Down the block in the opposite direction, neighbor Rey Delvalle’s thoughts went to another kind of disaster. “It woke me up. I thought it was an earthquake or something,” he said of the early morning blast.
Hours after the blast, curtains of smoke were still rising from the ruins of the house. The initial explosion had demolished the second floor and most of the first, burying nearby cars in brick and drywall.
But the explosion rattled more than the neighborhood houses.
“We all know each other. This doesn’t happen in this neighborhood,” Cindy O’Connor, a longtime Kingsbridge resident said from her stoop around the corner. This stretch of Kingsbridge is a quiet grid of two-story homes, many of which have housed the same families for generations, O’Connor said. On one side, her neighbors have lived there 30 years; the other side have been there for 40.
The exploded house was an anomaly, O’Connor said. Home to a transient set of residents, no one in the neighborhood seems to know who lived there at the time of the explosion and alleged drug operation.
“Five or six years ago it was a frat house,” O’Connor said. “Then it became a daycare center. Then the daycare center lost its license and those people moved out. Nobody was living in it for probably nine months I would say, until these people.”
A postal worker who lives in the neighborhood said neither she nor her colleague who delivered mail to the exploded house knew its current occupants. “A lot of college kids,” likely from nearby Manhattan College, she said, had begun renting in the neighborhood.

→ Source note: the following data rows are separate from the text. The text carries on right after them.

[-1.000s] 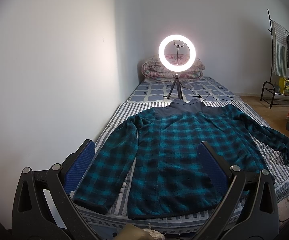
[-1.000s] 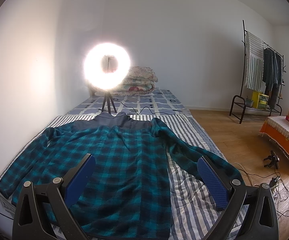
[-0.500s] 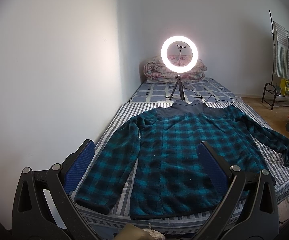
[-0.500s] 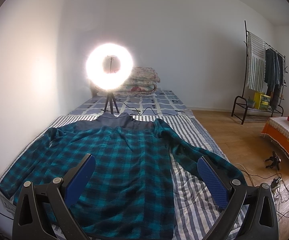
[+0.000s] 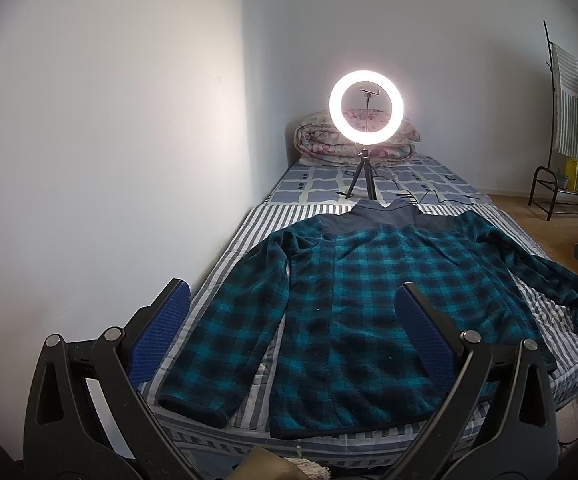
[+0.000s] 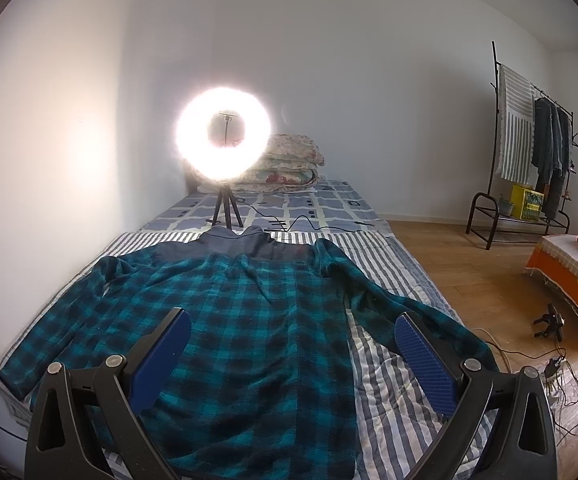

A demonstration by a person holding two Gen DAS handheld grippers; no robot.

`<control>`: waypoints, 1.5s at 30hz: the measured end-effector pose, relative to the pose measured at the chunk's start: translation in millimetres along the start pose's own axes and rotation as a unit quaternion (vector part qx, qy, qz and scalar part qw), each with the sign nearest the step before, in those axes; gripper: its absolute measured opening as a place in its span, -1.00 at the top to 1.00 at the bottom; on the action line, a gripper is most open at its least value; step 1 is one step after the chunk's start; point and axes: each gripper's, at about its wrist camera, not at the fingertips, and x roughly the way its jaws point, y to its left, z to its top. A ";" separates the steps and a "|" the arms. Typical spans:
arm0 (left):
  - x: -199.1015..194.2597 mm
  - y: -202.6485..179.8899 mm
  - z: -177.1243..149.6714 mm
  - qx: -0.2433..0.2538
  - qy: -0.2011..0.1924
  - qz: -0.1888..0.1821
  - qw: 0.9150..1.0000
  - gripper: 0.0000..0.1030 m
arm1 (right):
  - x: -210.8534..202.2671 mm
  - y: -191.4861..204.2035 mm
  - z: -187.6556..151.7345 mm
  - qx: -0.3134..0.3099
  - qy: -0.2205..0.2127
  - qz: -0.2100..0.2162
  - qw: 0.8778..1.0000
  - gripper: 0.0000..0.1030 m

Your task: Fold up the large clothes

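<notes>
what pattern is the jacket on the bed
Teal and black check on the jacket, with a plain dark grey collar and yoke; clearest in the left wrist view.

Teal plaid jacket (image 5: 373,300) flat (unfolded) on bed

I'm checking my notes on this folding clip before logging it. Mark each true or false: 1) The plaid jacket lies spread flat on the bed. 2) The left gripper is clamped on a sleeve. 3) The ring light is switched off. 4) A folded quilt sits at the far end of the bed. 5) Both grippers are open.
1) True: the plaid jacket lies spread on the bed.
2) False: the left gripper holds nothing.
3) False: the ring light glows brightly.
4) True: the folded quilt is there.
5) True: the right gripper is open too.
</notes>
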 end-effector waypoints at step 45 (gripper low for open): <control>150.9 167.8 -118.4 -0.176 0.266 0.042 0.947 -0.08 | 45.4 80.9 -16.5 -0.099 0.031 0.156 0.982 -0.75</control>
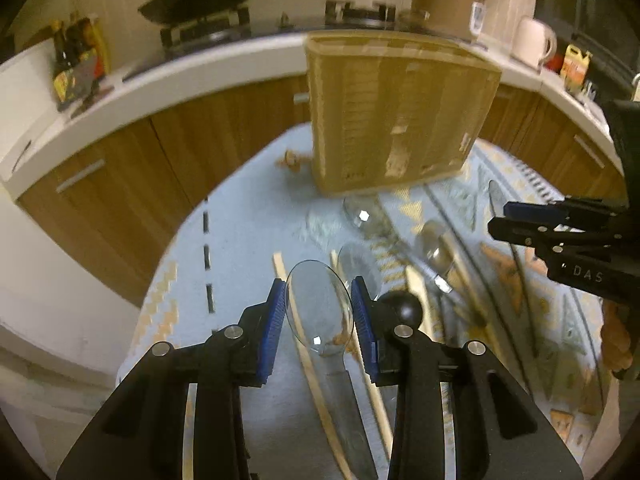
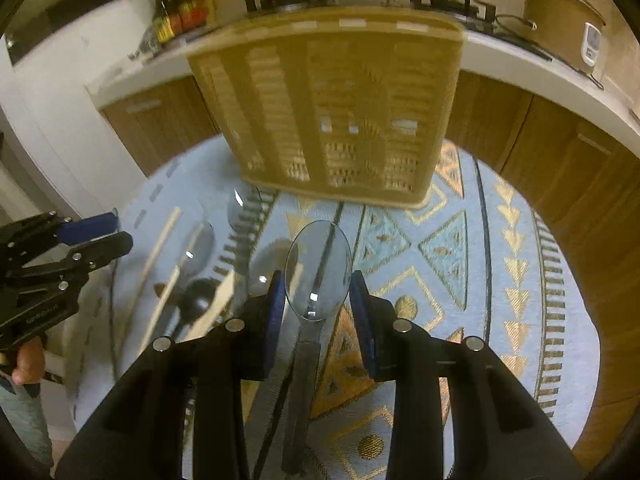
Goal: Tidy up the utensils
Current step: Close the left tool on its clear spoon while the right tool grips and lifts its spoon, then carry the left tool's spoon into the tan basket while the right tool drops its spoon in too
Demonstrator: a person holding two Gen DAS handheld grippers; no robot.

Whether the home was a being used as a makeshift frat house, a drug lab, or some combination of both remains the subject of investigation. On Tuesday evening, police arrested renter Julio Salcedo, 34, in nearby Cliffside Park, New Jersey, the New York Daily News reported. In a Wednesday statement, Manhattan College announced that no students were involved in the explosion. But neighbors say the blast smells too suspicious to be a routine gas accident.
“‘This is not just a gas leak,’” Molina recalled telling neighbors after seeing the swarm of emergency vehicles after the blast. “I felt my whole apartment shake.” Regarding rumors of a drug lab, she said she believes it “150 percent.”
“Manhattan college is right there. I remember that one of the biggest drug busts in Bronx history was right around here,” she said.
“College kids gotta pay tuition somehow,” Delvalle joked, adding that he worried about other gas hookups in his neighborhood. Like his neighbors, he said he did not know the building’s current inhabitants, and that they appeared to have been renters.
A Tuesday evening investigation by DNAinfo supported the neighborhood’s early suspicions of a drug lab. Sources told the outlet that firefighters discovered a homegrow lab in the house, with an illegal gas hookup, propane tanks, and drums full of explosive fertilizer.
Neighbors said they were shocked an explosion could shake their familiar neighborhood.
“My friend and I used to stand right here and talk for hours when we were teenagers,” Molina said. “It’s weird.”